A review by book_concierge
The Alice Network by Kate Quinn

3.0

Book on CD narrated by Saskia Maarleveld
3.5***

Charlie St Clair is pregnant, unmarried, and heading to Europe with her mother to take care of “the little problem.” It’s 1947 and Charlie is reeling from the death of her brother and worried about her beloved cousin, Rose, who has not been heard from in a couple of years. She decides to find Eve Gardiner, the one name and only clue she has to Rose’s whereabouts. But Eve is an alcoholic recluse with her own demons. During WWI she had been recruited as a spy working with the French Resistance. Along with other women they formed The Alice Network.

Based on the real stories of women who served as spies during World War I, Quinn has crafted an interesting, engaging story of wartime heroines and the price they paid for their service. She uses a dual timeline, moving back and forth between Charlie’s search for Rose, and Eve’s remembered experiences thirty years earlier.

I found Charlie irritating.
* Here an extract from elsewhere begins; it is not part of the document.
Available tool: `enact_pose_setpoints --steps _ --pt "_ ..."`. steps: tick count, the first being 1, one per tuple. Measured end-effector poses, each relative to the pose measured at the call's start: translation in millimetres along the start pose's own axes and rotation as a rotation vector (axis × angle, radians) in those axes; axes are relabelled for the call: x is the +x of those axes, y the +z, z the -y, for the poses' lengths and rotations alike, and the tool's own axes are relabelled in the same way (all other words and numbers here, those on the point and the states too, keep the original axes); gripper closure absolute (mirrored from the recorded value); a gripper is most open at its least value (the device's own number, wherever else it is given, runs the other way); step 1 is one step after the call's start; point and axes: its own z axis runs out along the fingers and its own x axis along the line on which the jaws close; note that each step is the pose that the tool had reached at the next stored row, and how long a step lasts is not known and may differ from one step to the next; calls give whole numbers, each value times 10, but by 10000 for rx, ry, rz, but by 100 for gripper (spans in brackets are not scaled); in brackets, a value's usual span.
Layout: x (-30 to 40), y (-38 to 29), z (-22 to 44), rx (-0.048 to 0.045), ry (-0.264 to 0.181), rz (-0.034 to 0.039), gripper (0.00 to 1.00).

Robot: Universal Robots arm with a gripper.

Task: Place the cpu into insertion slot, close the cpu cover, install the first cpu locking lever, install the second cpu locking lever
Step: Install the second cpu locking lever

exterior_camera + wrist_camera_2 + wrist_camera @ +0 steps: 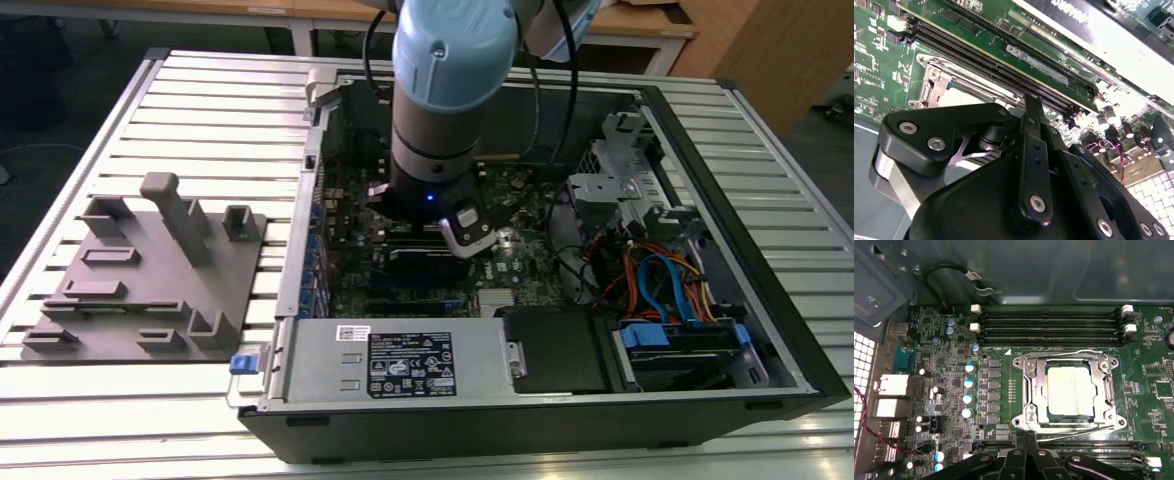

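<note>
Pale blue and grey arm (447, 90) drops into the open computer case (747, 330) in the exterior view, its gripper (470, 238) low over the green motherboard (400, 290), mid-case; a grey fixture block (140, 280) sits on the slatted table (120, 400) toward the exterior view's left. First wrist view: the cpu (1070, 391), pale silver top, lies seated in the insertion slot (1031, 412), the cpu cover (1037, 385) shut down flat around it, thin wire levers (1064, 352) run along the frame edges. Black gripper linkage (1026, 460) pokes in just beside the socket edge next to the lower memory slots (1094, 445), not holding anything visible; cannot tell whether the fingers are apart or together. Second wrist view: black gripper body (1019, 190) up close, socket frame (936, 82) and a sliver of pale chip just beyond it, long memory slots (984, 65) past that.
</note>
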Motion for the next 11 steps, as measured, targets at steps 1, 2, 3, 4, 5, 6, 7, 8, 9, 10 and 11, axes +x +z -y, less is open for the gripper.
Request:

She was in turns stubborn, hysteric, weepy, lost and determined. I thought she was mostly immature, and she got on my nerves almost as much as she got on Eve’s.

I was much more interested in Eve’s story. She’s a broken woman when we meet her, racked with survivor’s guilt and trying to numb her pain with alcohol. But as I learn more about her back story, how she came to be recruited for the spy network, her courage and bravery in the face of very real danger, I grew to admire her. Her story is what compelled me to keep reading / listening.

I found the ending rather rushed and implausible. I am referring mostly to
Spoiler the final confrontation between Eve, Charlie and Rene, but also to the Epilogue set in 1949.
Lost half a star there.

The author’s note at the end expounds on the real people and events that inspired the novel. Additional historical information (letters and trial records) is also included.

Saskia Maarleveld did a marvelous job performing the audiobook. She sets a good pace and has the skill needed to differentiate a large cast of characters from a number of countries (Scotland, USA, France, England, and Germany). My only complaint about the audio is that it does NOT include the author notes and historical documents that the text.